▸ WHAT THE TASK ASKS
Restate the listing below word for word, pictures excluded.

(DATASET CONTENT Opens)

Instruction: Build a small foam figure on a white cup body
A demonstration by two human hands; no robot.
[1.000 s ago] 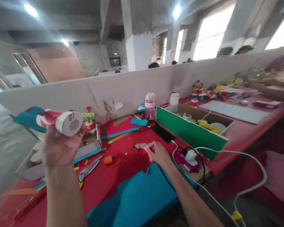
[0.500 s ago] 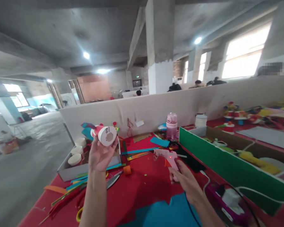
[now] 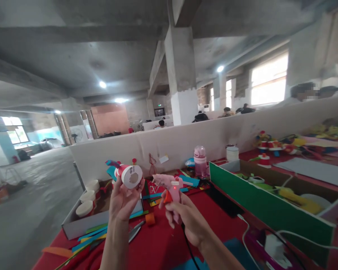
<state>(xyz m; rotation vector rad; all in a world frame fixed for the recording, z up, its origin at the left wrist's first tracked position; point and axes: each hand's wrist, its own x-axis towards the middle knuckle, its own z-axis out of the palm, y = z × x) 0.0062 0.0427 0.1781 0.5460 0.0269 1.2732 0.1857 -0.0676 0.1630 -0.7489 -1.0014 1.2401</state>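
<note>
Raised at the left of centre, my left hand (image 3: 125, 198) holds a red and white paper cup (image 3: 132, 176), its white round end facing me and blue pieces at its far side. My right hand (image 3: 183, 213) is wrapped round the handle of a pink glue gun (image 3: 173, 186). A small red light glows on the gun, and its nozzle points left toward the cup, with a gap between them. Strands of glue hang near the nozzle. The gun's black cord runs down below my right hand.
A box of cups (image 3: 70, 225) stands at the left, beside paper strips (image 3: 91, 238) and scissors (image 3: 135, 230). An orange roll (image 3: 150, 219) lies on the red table. Right are a green-sided box (image 3: 242, 200), a pink bottle (image 3: 200, 161) and a purple power strip (image 3: 266, 251).
My right hand has brought the glue gun left, closer to the cup. My left hand and the cup appear slightly lower and further right. The camera view has shifted upward.
</note>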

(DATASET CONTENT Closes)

▸ TASK OUTPUT
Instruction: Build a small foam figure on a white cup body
A demonstration by two human hands; no robot.
[1.000 s ago] 
[0.500 s ago] 
[now] 
<state>(xyz m; rotation vector rad; all in a world frame fixed for the recording, z up, its origin at the left wrist's first tracked position; point and axes: each hand's wrist, its own x-axis towards the middle knuckle, its own z-axis out of the palm, y = z × x) 0.0062 0.0427 0.1781 0.5460 0.0269 1.2732 0.1857 -0.0676 0.1630 -0.7489 -1.0014 1.2401</state>
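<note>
Raised at the left of centre, my left hand (image 3: 125, 198) holds a red and white paper cup (image 3: 132, 176), its white round end facing me and blue pieces at its far side. My right hand (image 3: 183, 213) is wrapped round the handle of a pink glue gun (image 3: 173, 186). A small red light glows on the gun, and its nozzle points left toward the cup, with a gap between them. Strands of glue hang near the nozzle. The gun's black cord runs down below my right hand.
A box of cups (image 3: 70, 225) stands at the left, beside paper strips (image 3: 91, 238) and scissors (image 3: 135, 230). An orange roll (image 3: 150, 219) lies on the red table. Right are a green-sided box (image 3: 242, 200), a pink bottle (image 3: 200, 161) and a purple power strip (image 3: 266, 251).
My right hand has brought the glue gun left, closer to the cup. My left hand and the cup appear slightly lower and further right. The camera view has shifted upward.
</note>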

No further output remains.